Picture this: your company's customer data is scattered across three different databases, sales reports take six hours to generate, and your analysts spend more time waiting for queries than analyzing insights. Your CEO wants real-time dashboards, your marketing team needs to segment millions of customers, and everyone's asking why the monthly reports are always delayed. Sound familiar?
You need a cloud data warehouse — but which one? The three major players are Amazon Redshift, Google BigQuery, and Snowflake, and each takes a fundamentally different approach to storing and processing massive amounts of data. By the end of this lesson, you'll understand how these platforms work under the hood, when to choose each one, and how to make an informed decision for your specific use case.
What you'll learn:
This lesson assumes you understand basic SQL and have worked with traditional databases. You should be familiar with concepts like tables, queries, and indexes, but no prior experience with cloud platforms is required.

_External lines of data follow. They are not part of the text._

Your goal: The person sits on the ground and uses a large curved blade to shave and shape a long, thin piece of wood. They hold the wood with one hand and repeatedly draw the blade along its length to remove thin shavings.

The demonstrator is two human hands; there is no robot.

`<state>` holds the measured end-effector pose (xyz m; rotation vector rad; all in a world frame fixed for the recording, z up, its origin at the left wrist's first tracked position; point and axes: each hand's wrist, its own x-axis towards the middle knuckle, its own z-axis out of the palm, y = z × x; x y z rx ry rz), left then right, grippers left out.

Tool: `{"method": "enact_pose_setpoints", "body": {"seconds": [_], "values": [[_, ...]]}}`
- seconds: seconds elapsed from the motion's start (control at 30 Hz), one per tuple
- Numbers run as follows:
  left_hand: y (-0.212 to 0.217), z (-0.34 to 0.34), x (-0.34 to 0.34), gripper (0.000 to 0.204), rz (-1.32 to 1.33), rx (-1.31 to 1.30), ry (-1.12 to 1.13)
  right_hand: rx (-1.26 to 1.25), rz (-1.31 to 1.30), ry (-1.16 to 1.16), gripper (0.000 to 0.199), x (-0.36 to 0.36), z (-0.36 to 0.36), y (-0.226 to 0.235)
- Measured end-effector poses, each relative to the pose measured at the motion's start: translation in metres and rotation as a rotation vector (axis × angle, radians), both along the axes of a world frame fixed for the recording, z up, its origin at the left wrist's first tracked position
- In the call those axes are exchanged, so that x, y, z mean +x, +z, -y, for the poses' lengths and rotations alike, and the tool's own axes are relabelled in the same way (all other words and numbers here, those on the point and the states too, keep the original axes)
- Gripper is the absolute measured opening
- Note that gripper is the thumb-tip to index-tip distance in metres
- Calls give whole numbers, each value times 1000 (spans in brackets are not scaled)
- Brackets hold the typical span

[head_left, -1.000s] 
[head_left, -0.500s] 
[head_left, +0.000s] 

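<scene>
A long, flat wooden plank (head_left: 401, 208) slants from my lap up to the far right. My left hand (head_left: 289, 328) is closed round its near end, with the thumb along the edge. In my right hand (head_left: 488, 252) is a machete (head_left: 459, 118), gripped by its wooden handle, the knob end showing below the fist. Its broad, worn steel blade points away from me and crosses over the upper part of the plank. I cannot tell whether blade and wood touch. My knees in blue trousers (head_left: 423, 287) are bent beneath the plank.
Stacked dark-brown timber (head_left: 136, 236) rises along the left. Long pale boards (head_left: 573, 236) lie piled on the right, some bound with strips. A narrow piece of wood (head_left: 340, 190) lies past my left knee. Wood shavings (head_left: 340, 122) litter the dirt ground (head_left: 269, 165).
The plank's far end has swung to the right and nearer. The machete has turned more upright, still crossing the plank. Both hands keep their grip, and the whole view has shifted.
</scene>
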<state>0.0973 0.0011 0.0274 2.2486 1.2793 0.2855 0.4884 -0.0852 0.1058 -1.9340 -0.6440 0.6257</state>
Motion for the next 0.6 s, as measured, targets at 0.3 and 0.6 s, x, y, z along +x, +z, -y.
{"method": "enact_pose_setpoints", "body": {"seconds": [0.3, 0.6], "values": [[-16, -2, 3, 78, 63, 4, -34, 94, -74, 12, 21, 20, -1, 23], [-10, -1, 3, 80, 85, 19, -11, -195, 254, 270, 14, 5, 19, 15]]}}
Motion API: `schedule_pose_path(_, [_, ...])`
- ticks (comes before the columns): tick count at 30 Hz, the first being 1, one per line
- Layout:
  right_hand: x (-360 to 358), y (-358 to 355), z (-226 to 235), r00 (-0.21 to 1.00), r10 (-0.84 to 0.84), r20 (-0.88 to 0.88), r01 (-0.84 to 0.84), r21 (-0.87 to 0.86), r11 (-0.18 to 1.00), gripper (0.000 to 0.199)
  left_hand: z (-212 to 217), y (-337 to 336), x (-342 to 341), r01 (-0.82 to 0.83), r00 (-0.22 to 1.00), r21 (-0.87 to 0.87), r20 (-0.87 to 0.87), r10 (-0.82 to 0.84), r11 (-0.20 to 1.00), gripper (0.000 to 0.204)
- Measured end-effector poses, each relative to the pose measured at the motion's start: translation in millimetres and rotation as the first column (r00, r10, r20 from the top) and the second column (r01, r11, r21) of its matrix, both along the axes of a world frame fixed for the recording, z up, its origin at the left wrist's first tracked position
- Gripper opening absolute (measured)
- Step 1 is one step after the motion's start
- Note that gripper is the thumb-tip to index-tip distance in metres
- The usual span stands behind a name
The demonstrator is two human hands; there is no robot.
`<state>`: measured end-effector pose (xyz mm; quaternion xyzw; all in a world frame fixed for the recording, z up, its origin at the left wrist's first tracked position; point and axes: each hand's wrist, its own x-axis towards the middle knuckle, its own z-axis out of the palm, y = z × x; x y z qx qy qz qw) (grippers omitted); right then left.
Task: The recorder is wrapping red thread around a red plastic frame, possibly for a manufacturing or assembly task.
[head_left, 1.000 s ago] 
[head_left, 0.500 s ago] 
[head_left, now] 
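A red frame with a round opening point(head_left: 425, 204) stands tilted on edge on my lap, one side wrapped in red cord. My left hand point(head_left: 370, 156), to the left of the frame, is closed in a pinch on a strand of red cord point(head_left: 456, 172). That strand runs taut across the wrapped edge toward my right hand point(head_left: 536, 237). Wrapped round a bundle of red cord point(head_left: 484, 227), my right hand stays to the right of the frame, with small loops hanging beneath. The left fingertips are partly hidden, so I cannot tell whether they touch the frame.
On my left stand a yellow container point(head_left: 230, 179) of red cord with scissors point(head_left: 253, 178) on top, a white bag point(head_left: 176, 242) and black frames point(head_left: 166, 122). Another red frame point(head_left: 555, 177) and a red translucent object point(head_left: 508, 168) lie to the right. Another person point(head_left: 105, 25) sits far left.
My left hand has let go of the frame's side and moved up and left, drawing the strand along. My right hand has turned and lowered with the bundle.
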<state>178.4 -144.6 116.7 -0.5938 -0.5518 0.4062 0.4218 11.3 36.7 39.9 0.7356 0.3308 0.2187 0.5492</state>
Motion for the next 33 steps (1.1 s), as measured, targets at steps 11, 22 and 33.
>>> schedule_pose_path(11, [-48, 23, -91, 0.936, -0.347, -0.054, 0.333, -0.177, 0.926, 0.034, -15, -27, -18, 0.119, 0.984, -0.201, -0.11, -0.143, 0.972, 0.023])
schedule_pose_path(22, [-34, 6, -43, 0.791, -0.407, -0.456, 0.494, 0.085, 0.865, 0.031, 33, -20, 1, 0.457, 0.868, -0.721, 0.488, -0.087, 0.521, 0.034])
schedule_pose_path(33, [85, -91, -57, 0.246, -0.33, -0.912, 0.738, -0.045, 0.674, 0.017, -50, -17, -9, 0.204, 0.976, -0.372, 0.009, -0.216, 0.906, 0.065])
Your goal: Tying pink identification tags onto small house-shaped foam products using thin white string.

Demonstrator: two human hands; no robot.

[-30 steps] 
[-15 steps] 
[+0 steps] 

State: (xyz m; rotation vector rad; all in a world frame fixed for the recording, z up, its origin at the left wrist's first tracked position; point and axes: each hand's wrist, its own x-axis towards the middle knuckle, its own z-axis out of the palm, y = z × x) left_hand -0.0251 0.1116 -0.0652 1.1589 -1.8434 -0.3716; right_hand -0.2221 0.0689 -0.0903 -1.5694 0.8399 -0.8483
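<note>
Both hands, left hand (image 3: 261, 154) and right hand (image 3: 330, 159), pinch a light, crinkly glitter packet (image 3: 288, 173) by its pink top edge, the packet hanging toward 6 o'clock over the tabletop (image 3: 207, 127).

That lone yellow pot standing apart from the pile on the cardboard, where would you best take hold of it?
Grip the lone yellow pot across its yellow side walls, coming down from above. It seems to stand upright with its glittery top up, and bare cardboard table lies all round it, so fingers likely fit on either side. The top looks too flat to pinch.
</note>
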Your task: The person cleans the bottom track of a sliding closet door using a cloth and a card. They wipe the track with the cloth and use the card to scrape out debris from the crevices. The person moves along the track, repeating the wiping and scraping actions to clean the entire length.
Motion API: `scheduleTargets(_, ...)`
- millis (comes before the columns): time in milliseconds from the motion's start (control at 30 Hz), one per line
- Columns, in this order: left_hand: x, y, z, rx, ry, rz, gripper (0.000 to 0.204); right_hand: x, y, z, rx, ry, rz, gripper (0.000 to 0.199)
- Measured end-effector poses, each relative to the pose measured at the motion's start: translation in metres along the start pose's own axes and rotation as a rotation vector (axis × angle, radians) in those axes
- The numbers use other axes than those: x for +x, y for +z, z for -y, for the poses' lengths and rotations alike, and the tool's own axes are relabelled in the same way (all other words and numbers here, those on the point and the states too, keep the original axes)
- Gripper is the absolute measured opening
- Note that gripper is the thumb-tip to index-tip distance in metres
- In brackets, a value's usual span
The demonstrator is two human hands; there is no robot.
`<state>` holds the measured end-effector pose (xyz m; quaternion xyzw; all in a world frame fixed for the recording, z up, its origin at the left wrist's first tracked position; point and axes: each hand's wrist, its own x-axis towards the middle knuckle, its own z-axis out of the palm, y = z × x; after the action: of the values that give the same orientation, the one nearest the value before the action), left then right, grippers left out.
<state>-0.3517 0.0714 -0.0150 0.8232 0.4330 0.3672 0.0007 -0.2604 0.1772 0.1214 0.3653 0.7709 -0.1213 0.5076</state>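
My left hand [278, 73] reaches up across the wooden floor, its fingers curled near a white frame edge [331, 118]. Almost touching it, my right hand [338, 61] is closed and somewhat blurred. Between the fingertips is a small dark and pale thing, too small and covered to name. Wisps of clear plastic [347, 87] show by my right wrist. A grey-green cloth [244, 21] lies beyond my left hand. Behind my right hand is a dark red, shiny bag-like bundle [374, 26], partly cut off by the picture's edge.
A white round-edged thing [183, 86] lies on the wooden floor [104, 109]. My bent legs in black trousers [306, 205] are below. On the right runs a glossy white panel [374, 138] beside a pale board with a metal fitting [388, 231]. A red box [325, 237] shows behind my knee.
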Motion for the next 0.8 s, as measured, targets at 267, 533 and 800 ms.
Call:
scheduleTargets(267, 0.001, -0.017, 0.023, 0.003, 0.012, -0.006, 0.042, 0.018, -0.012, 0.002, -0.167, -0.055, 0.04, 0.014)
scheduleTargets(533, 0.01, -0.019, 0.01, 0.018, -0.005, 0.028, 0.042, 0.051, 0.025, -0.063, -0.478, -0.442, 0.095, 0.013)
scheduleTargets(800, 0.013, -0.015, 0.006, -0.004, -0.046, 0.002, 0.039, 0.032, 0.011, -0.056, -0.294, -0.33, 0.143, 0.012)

Before diving into specific platforms, let's establish what makes cloud data warehouses different from traditional databases.
A data warehouse is designed specifically for analytical workloads — running complex queries across large datasets to generate business insights. Unlike transactional databases that handle many small, fast operations (like processing orders), data warehouses excel at scanning millions of rows to answer questions like "What was our revenue growth by region last quarter?"
Cloud data warehouses bring three key advantages:
Now let's examine how our three platforms implement these concepts.
Redshift was Amazon's first major foray into cloud analytics, launched in 2012. It's essentially a massively parallel version of PostgreSQL, designed for traditional data warehouse workloads.
Redshift organizes resources into clusters. Each cluster consists of:
When you run a query, the leader node creates an execution plan and distributes work across compute nodes. Each node processes its slice of data simultaneously, then combines results.
Here's what this looks like in practice:
-- This query scans 50 million customer records
SELECT region, COUNT(*) as customers, AVG(annual_spend)
FROM customers
WHERE signup_date >= '2023-01-01'
GROUP BY region;
Redshift might split this across 4 compute nodes:
Each node calculates regional counts and averages for its slice, then the leader node combines the results.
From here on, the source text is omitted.